# Task objective
The response must consist of the lines below from the one with "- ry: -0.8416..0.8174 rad" through the one with "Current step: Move", exactly as they appear and with both ends kept.

*** Opening Task material ***

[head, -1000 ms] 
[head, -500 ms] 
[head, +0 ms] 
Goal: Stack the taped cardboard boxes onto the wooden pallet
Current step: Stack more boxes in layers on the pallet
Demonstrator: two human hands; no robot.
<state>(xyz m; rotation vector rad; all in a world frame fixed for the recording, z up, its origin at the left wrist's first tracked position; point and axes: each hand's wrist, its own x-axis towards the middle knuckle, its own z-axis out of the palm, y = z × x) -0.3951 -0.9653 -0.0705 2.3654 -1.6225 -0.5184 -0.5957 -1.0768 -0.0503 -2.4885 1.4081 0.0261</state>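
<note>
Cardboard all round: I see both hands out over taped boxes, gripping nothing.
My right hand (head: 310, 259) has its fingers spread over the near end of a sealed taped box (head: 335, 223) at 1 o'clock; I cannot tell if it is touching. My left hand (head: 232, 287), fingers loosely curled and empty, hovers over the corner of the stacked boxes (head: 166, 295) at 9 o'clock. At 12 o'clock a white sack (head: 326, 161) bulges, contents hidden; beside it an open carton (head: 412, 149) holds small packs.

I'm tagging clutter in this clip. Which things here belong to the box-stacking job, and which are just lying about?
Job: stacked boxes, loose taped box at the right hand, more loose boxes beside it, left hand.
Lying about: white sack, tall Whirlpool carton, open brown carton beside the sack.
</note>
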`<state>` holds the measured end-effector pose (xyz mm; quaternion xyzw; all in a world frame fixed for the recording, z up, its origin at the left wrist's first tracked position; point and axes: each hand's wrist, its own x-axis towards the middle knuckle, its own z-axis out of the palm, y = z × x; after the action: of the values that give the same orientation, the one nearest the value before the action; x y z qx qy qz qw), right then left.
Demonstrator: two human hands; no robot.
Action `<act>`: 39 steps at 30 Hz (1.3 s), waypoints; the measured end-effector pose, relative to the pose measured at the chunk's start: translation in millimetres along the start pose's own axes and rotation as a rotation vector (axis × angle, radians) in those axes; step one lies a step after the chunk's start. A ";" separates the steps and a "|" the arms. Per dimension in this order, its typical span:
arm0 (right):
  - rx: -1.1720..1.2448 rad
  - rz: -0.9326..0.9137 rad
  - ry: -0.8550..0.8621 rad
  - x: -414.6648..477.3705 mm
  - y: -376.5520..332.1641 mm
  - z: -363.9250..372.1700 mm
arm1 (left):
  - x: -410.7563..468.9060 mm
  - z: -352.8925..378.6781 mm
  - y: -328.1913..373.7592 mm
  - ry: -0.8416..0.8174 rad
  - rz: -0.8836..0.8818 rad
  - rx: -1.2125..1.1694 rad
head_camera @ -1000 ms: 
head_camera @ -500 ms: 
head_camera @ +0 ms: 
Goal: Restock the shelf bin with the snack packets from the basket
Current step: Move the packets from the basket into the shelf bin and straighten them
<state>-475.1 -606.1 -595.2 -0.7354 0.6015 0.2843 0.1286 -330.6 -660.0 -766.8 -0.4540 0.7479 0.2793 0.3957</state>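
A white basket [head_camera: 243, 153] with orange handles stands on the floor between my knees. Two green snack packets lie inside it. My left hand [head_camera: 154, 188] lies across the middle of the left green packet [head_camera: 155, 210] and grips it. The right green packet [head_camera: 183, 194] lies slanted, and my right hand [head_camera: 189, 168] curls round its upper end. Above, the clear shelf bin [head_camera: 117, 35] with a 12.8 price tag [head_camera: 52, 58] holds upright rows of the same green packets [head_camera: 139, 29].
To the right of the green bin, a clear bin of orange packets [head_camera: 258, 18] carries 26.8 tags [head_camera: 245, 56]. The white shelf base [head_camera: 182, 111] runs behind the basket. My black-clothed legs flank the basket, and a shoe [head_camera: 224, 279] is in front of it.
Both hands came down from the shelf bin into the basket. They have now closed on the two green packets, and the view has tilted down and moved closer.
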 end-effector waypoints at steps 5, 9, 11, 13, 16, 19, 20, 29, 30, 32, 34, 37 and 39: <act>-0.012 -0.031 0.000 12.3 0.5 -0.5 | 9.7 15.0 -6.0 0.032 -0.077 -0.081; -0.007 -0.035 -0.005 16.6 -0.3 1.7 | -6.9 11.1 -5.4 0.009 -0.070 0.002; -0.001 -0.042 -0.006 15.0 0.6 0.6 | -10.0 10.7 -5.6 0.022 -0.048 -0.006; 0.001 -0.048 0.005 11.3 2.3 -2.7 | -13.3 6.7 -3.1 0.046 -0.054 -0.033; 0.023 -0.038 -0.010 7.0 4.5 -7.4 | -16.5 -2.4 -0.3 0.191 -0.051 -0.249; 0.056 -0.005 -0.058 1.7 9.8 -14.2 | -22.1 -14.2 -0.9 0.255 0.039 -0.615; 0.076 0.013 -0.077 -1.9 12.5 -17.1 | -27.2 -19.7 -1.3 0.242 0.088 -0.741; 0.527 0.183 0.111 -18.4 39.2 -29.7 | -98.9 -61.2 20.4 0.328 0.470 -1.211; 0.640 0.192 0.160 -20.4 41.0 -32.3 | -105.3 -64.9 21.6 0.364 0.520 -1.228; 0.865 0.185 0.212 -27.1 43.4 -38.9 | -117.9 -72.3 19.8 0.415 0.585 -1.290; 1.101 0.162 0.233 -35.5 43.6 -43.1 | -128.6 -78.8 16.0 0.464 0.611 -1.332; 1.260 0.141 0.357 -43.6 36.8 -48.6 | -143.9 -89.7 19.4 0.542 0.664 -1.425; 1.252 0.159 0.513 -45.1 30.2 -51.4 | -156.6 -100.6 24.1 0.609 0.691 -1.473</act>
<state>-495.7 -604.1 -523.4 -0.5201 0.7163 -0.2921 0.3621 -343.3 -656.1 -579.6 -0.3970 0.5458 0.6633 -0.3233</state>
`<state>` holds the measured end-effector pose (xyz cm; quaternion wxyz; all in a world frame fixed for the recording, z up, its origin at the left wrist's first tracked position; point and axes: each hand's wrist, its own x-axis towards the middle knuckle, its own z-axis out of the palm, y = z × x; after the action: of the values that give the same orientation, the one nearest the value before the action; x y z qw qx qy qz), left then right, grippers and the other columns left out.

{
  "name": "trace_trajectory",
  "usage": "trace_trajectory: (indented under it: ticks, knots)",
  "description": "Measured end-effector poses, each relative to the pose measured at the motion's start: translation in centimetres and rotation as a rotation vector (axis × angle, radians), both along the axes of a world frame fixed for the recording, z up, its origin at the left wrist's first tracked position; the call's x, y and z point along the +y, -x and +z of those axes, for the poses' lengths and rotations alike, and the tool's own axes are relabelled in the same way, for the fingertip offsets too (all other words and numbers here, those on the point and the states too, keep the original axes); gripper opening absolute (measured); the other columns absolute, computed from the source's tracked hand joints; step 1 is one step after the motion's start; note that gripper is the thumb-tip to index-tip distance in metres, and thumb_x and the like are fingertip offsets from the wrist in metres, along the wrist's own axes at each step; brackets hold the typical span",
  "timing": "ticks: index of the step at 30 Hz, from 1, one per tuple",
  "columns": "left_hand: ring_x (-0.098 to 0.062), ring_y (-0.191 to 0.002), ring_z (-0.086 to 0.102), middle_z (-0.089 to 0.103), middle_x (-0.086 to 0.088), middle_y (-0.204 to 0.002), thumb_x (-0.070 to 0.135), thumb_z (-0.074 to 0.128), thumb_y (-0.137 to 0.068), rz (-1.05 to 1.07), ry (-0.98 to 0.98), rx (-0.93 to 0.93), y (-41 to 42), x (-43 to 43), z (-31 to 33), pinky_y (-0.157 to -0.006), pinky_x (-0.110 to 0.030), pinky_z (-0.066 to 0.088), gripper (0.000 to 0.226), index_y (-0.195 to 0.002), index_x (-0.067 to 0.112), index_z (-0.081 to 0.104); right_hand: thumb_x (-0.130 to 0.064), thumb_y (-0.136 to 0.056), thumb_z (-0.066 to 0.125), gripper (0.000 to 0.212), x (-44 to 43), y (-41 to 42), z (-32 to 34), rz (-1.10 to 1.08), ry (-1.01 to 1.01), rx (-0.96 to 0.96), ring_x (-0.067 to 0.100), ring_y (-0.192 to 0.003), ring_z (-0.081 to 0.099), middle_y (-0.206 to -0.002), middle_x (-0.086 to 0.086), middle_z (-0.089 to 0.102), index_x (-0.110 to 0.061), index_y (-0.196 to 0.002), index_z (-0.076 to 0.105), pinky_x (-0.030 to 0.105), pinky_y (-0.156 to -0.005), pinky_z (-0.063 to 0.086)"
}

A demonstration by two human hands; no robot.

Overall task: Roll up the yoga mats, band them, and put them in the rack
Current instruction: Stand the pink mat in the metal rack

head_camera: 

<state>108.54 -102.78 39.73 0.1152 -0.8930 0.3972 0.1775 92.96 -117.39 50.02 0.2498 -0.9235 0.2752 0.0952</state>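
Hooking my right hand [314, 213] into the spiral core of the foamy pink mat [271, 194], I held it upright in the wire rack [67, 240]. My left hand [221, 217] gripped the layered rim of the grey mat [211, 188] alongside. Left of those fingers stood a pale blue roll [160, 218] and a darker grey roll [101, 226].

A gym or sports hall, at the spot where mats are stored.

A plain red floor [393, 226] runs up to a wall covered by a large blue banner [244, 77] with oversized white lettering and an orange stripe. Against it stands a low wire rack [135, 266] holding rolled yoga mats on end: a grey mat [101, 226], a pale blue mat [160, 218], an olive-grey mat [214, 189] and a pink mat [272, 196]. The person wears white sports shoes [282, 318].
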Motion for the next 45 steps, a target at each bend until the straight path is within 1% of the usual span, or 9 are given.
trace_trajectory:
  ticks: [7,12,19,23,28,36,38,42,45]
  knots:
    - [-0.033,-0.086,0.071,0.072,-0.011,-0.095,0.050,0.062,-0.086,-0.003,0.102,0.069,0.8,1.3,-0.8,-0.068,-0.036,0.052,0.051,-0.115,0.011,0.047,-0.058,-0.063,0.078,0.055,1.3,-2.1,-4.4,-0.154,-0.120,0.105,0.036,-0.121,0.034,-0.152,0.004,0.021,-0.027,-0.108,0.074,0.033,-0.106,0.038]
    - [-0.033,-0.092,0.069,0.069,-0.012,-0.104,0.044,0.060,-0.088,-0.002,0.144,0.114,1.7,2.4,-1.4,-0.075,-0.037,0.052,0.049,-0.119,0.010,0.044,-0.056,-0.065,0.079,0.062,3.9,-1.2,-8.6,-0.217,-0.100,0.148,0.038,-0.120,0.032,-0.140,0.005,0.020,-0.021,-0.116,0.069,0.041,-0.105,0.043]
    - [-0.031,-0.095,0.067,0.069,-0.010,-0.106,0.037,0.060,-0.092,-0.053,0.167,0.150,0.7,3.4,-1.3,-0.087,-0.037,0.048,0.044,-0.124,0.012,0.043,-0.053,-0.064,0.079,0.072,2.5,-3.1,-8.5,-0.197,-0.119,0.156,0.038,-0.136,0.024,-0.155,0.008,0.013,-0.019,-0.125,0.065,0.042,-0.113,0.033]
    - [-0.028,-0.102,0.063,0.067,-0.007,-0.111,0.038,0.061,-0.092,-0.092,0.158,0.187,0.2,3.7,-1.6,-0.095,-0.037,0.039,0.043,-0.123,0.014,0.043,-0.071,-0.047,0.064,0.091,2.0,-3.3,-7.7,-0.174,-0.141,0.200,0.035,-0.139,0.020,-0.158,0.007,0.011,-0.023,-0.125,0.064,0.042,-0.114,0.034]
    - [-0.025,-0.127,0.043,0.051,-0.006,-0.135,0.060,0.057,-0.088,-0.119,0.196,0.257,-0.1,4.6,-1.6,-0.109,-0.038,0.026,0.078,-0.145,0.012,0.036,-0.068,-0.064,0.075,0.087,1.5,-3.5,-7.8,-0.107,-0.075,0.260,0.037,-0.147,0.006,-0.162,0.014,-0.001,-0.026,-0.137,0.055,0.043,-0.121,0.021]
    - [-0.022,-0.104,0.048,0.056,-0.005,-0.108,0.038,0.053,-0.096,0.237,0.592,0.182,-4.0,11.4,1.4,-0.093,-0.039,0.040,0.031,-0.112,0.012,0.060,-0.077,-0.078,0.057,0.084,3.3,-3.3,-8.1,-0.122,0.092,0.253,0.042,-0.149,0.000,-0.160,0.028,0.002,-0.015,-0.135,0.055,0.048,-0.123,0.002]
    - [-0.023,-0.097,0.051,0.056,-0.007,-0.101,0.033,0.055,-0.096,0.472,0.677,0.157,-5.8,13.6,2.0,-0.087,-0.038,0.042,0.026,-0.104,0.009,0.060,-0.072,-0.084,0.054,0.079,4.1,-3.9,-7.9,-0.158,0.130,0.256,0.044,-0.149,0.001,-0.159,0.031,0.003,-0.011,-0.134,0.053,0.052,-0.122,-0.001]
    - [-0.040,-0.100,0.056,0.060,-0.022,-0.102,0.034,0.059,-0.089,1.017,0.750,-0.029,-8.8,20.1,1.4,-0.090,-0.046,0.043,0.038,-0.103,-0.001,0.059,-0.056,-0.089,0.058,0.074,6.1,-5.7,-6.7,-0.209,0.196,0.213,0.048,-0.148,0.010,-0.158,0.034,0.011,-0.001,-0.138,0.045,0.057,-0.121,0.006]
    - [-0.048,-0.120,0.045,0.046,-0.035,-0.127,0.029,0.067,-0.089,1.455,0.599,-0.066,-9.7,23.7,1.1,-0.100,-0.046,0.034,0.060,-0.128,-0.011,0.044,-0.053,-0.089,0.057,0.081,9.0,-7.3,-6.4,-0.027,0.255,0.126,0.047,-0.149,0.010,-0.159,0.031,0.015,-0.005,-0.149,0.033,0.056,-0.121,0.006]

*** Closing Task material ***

# Answer
  - ry: -0.8416..0.8174 rad
  - rz: -0.8836..0.8818 rad
  - rx: -1.2125..1.1694 rad
head_camera @ -1000 ms: 
head_camera @ -500 ms: 
head_camera @ +0 ms: 
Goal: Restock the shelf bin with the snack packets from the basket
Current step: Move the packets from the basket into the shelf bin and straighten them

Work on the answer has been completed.